If there's really anything wrong with Will-o'-the-Wisp, and I'm not at all sure there is, it would probably be its brevity. Rodrigues hurtles through a ton of complex topics very quickly, offering only thumbnail sketches of weighty matters like colonialism, race, and sexuality. It's almost as if the filmmaker challenged himself to cram as may critical ideas and creative gestures as possible. And yet Will-o'-the-Wisp never feels incomplete.
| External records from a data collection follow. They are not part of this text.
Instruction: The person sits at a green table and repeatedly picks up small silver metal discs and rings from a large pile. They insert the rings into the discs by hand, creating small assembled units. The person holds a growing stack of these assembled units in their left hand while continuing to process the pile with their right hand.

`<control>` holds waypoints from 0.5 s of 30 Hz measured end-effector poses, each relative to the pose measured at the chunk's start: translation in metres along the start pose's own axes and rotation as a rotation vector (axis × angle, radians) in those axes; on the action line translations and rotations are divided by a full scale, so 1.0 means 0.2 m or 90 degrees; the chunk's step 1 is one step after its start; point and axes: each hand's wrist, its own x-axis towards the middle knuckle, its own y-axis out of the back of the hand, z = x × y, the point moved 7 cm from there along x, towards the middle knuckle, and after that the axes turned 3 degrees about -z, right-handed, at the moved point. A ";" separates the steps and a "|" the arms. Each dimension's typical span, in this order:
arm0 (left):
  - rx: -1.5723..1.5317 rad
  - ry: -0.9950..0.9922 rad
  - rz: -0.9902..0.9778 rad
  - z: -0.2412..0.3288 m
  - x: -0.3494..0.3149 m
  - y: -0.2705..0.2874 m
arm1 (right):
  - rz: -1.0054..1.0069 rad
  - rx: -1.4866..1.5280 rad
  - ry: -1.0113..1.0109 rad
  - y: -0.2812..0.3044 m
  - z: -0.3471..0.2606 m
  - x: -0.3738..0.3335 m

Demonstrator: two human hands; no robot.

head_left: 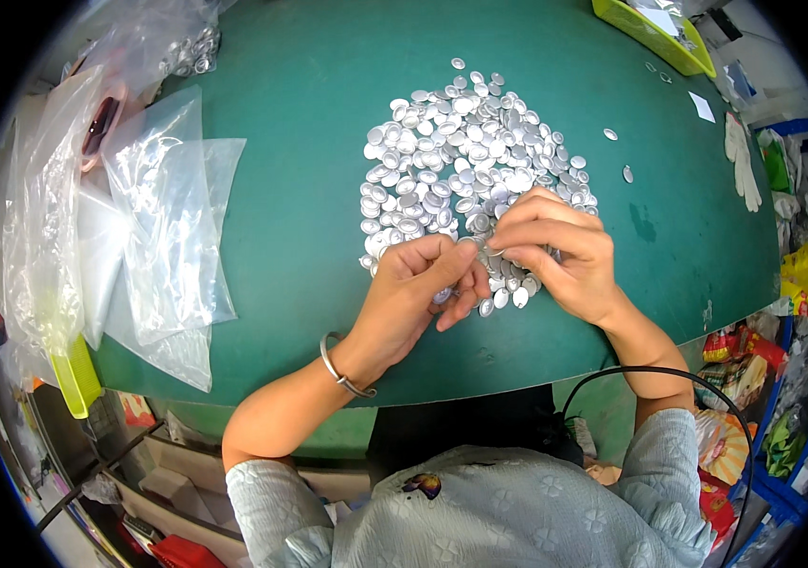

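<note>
A broad heap of small silver oval metal pieces (423, 170) lies on the green tabletop (300, 104). At the heap's near edge my two hands meet, fingertips almost touching. My left hand (423, 279) is closed, thumb against the fingers, with a silver oval piece showing among its curled fingers. Thumb and index finger of my right hand (560, 251) pinch a small, thin, light-coloured piece, mostly covered by the fingers; its kind I cannot make out. Loose oval pieces lie just beneath and beside both hands.
Clear plastic bags (172, 218) cover the table's left side. A yellow-green basket (659, 38) stands at the far right, and a white glove (741, 161) lies by the right edge. Two stray ovals (610, 134) sit right of the heap. A black cable (707, 383) loops past my right arm.
</note>
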 end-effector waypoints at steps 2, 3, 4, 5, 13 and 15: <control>0.017 -0.008 0.012 0.00 0.00 0.00 | 0.000 0.002 0.001 0.00 -0.01 0.01; 0.014 -0.021 0.022 0.00 0.00 -0.01 | 0.000 0.004 0.001 0.01 -0.01 0.01; 0.012 -0.034 0.030 0.01 0.01 -0.01 | -0.001 -0.003 0.002 0.01 -0.01 0.01; 0.018 -0.035 0.034 0.01 0.01 0.00 | -0.002 -0.009 0.003 0.01 -0.02 0.01; 0.037 -0.033 0.086 0.02 -0.01 0.00 | -0.024 -0.044 0.017 -0.01 -0.04 0.01; 0.045 -0.028 0.088 0.02 -0.01 0.01 | -0.022 -0.033 0.015 -0.02 -0.04 0.01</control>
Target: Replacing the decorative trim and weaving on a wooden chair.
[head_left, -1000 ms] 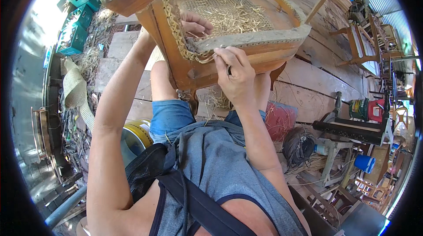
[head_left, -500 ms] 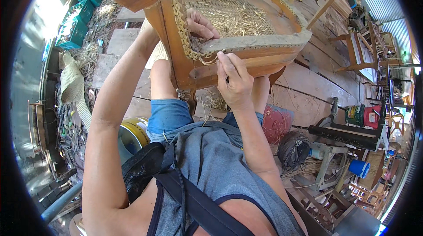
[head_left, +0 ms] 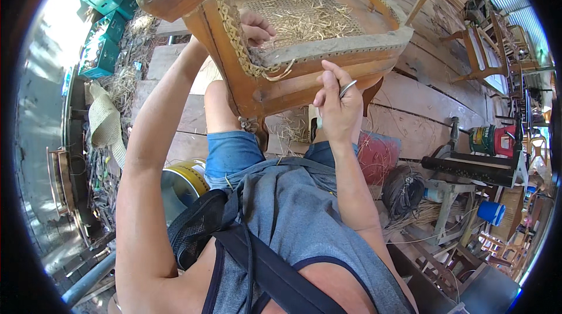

Rodrigues has taken the musical comedy concept very seriously, and this means that we wants to provoke his viewers to think, but moves on whenever anything threatens to stop being fun. This is Rodrigues at his breeziest and most nonchalant, and it still ends up being more intellectually provocative than almost any other film out there. It's just a pleasure to behold.


Comments

Anonymous

I've always dodged Rodrigues. Where should I start?

msicism

I say, with some confidence, THE LAST TIME I SAW MACAO. If you don’t like that one, forget it.